Hi there,
I have 36 samples of which 23 (both cases and controls) of them turned out to have 60-70% rRNA contamination. The sequencing facility re-sequenced these 23 samples on more lanes = more seq depth in the contaminated samples with the thought that the reads would after removal of rRNA sequences correspond to the amount of reads in the 13 non-contaminated samples. I know it isn't ideal to still have a large amount of rRNA sequences in there but now this is where I am at.
The issue I have now is that I see a clear distinction on the PCA plot between the rRNA contaminated samples and the non-contaminated using:
rld <- rlog(dds, blind=FALSE)
plotPCA(rld, intgroup=("condition"))
(pcaData <- plotPCA(rld, intgroup = c("condition"), returnData=TRUE))
percentVar <- round(100 * attr(pcaData, "percentVar"))
pcaData$samples <- c(rep("control", 8), rep("cases", 8))

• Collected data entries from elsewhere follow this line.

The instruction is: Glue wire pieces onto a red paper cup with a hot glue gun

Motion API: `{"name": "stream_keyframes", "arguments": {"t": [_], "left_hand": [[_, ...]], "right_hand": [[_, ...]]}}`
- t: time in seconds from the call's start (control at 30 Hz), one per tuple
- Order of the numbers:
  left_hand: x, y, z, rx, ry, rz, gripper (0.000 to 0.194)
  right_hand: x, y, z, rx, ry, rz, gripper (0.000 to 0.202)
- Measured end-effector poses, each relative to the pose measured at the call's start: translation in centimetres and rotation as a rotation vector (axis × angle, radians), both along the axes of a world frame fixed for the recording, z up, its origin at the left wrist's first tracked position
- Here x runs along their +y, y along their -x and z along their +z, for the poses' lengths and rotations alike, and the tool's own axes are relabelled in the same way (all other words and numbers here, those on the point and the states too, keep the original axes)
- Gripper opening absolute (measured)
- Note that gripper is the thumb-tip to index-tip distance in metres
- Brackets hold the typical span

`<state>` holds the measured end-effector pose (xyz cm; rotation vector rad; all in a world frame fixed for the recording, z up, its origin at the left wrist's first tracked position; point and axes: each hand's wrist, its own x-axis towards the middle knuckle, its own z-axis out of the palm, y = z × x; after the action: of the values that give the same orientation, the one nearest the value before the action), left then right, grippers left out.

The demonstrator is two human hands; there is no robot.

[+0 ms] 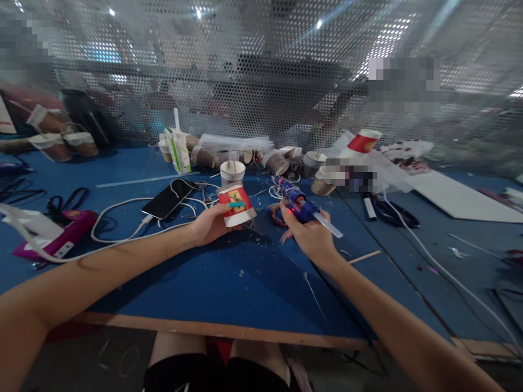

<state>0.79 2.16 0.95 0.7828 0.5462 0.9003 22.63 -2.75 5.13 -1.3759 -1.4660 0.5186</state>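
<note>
My left hand (214, 223) is closed around a red and white paper cup (236, 206), held tilted above the blue table. Teal polish or a teal covering shows at its thumb. In my right hand (312, 237) is a blue hot glue gun (300, 201), with a clear glue stick (329, 224) jutting from its rear and a small red light glowing on its side. The gun's nozzle end points away from me, to the right of the cup. Just behind the held cup stands another white paper cup (232, 172).
A phone (168, 199) on a white charging cable lies left, near a purple power strip (77, 228). Several twine-wrapped cups (204, 158) line the back by a perforated metal screen (245, 81). Dark-handled scissors (396, 212) and a white board (466, 196) lie right.
</note>
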Motion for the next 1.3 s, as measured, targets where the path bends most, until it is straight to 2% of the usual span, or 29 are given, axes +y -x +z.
{"name": "stream_keyframes", "arguments": {"t": [0.13, 0.27, 0.37, 0.5, 0.73, 1.0, 1.3], "left_hand": [[0.0, 0.0, 0.1, -0.009, -0.006, 0.023, 0.034], [0.0, 0.4, 0.0, -0.02, -0.036, -0.049, 0.042], [0.1, 0.5, -0.1, -0.019, -0.095, -0.074, 0.048], [-0.1, 0.4, -0.1, 0.029, -0.137, -0.067, 0.054], [-0.2, 0.6, -0.1, 0.065, -0.14, -0.117, 0.056], [-0.2, 0.8, -0.8, 0.096, -0.21, -0.107, 0.056], [-0.6, 0.2, 0.0, 0.236, -0.317, -0.075, 0.057]], "right_hand": [[0.5, -0.2, -0.7, 0.074, 0.022, 0.04, 0.032], [0.5, -0.1, -0.7, 0.058, 0.052, 0.087, 0.028], [0.1, 0.2, -0.5, -0.012, 0.027, 0.035, 0.026], [-0.2, 0.2, -0.6, -0.135, -0.107, -0.06, 0.019], [-0.3, 0.2, -1.1, -0.191, -0.101, -0.036, 0.022], [0.2, 0.1, -1.3, -0.153, -0.092, 0.013, 0.022], [0.2, 0.4, -2.1, -0.056, -0.088, 0.008, 0.026]]}}
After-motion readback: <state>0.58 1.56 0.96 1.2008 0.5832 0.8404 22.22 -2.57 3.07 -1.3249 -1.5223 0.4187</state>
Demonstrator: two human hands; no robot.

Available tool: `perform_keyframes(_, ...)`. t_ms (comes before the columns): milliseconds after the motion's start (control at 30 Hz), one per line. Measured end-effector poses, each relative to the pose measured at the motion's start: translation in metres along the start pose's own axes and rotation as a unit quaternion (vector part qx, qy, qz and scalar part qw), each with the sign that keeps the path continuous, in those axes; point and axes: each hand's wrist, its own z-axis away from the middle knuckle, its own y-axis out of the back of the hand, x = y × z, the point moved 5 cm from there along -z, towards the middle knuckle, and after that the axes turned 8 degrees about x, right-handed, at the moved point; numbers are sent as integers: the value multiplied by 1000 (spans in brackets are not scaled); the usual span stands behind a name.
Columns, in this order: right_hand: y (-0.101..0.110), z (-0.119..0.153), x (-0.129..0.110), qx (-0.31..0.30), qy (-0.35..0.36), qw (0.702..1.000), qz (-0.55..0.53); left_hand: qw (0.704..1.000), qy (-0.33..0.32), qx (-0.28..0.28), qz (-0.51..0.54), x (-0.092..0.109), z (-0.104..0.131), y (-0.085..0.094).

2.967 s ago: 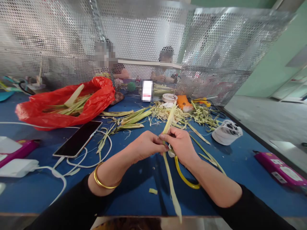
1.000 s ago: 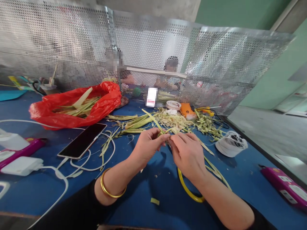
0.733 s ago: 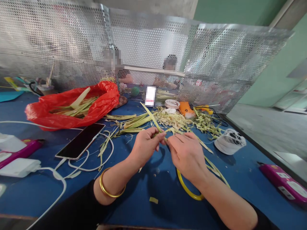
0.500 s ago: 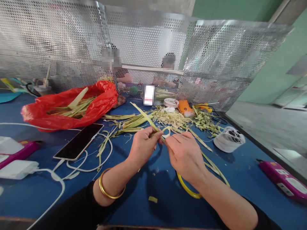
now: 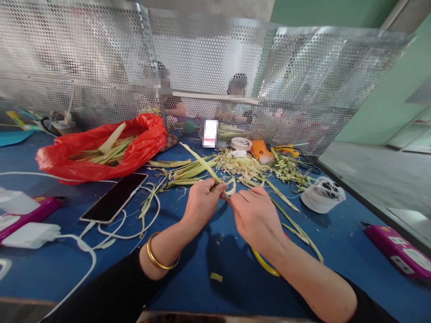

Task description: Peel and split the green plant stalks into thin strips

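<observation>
leaf strip (image 5: 199,158), pale green, long and narrow: held above the worktop (image 5: 188,287) between both hands, free end slanting away up and to the left. left hand (image 5: 201,202) has it pinched between thumb and fingers. right hand (image 5: 256,217), back toward the view, fingers curled in on the near end just beside the left fingertips; exact fingertip contact hidden. a paler curl (image 5: 231,186) stands behind the gap between the hands.

beyond the hands: green stalks (image 5: 198,169) lying side by side, then a heap of shreds (image 5: 240,168), with a pile of green bits (image 5: 290,171) on its right. yellow tube (image 5: 264,262) curves partly under the right forearm.

farther out, left: black-screened phone (image 5: 114,198), cable plugged in; red plastic bag (image 5: 60,161) behind it, open, leaves inside. right: white cord coil (image 5: 321,197).
</observation>
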Motion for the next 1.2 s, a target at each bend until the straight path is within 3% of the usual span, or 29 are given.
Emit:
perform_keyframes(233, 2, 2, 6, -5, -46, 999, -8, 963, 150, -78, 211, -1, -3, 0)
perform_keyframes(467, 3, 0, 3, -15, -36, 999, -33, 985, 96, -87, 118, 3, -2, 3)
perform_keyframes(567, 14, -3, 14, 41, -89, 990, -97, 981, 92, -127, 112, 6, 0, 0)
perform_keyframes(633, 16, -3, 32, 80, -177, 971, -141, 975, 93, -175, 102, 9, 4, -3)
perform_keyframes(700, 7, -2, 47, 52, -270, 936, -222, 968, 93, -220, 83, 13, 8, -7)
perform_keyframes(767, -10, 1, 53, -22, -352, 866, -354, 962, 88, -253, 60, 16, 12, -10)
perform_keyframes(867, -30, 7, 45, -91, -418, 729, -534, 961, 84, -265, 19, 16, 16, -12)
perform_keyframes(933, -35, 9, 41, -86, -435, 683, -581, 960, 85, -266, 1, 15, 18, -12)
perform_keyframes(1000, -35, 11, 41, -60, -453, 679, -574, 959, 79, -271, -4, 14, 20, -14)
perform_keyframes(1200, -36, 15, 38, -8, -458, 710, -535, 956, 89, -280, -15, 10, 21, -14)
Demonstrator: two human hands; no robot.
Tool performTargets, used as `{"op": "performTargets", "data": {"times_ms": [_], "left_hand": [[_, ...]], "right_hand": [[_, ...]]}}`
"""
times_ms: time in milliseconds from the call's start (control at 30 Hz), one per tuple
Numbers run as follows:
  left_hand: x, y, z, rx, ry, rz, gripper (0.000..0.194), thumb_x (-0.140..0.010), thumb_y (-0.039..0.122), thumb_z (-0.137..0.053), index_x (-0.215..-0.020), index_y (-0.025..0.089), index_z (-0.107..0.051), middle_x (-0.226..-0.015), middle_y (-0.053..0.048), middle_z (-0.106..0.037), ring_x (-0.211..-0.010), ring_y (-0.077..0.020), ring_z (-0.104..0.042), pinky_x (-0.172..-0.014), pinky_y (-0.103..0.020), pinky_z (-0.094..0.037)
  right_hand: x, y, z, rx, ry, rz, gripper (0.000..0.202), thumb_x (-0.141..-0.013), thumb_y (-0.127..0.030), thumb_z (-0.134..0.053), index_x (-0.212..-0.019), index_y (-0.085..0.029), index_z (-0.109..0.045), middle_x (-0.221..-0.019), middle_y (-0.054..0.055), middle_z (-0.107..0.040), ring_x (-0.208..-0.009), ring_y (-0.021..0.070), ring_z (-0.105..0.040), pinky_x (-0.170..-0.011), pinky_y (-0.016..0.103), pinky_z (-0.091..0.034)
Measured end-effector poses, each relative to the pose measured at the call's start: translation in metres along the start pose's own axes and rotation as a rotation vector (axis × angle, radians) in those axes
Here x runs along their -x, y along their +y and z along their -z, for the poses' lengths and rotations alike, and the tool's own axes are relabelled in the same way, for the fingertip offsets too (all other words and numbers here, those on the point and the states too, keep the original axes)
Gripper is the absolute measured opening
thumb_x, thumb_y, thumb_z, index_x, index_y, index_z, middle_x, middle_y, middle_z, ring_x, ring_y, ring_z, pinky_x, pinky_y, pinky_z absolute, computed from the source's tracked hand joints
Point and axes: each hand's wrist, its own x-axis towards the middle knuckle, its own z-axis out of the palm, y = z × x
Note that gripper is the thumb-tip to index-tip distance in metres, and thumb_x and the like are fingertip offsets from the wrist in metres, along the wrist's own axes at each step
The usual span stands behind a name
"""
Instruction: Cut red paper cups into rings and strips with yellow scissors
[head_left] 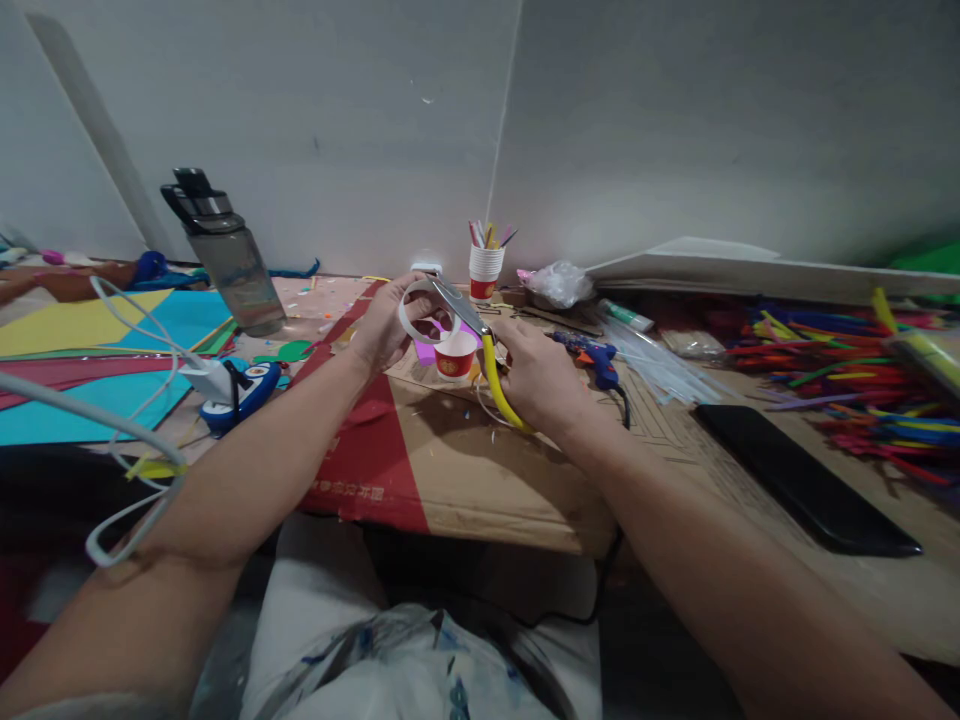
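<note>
Two bare hands are engaged: the left hand (390, 318) grasps a thin white ring (405, 320), and the right hand (536, 365) grips yellow-handled metal scissors (490, 358), blades right at the ring. Both items are held above brown-and-red cardboard (487, 480), near a small red-and-white paper cup (454, 360). Assessed risk: should the ring buckle, a slipping blade could nick the left hand.

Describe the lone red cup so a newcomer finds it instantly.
Start at the cardboard in the middle. The red cup shows just below the white ring in the left hand. Unlike the taller cup stack behind, no coloured sticks poke from it.
</note>
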Motion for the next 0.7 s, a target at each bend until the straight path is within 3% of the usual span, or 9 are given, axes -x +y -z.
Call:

pcaData$name <- as.factor(pcaData$name)
The right group of samples are the contaminated lot. I understand that this grouping can be because of either the rRNA contamination or batch effect but I think it is more likely to be because of a batch effect as I don't see exactly the same pattern when I plotted it with the "old" contaminated samples. When I control for batch effect in my design (dds< DESeqDataSetFromMatrix(countData, colData, formula(~ batch + ~ condition)) I do get more DEGs than when not controlling for it (56 DEGs) - however if I run a differential expression analysis on only the non-contaminated samples (4 controls and 9 cases) I get 109 DEGs - so I don't know if I should really be including the second batch.
My question is now if there is anything else I can do in terms of trying to salvage these contaminated samples - can I control for this batch in any other way than including it in the design? I can try another tool I guess but first I would like to know if there anything else I can do in terms of visualising or controlling for this batch effect in DESeq2?
Thanks in advance.
You might consider looking into RUV ('RUVSeq' in bioconductor) with 1 nuisance variable since you are trying to address one batch effect. I have had some success with this, but be careful as the RUV method can sometimes over normalize your data and remove the biological variance you are interested in. You should be able to tell if this is the case by looking at RLE plots before and after applying RUV.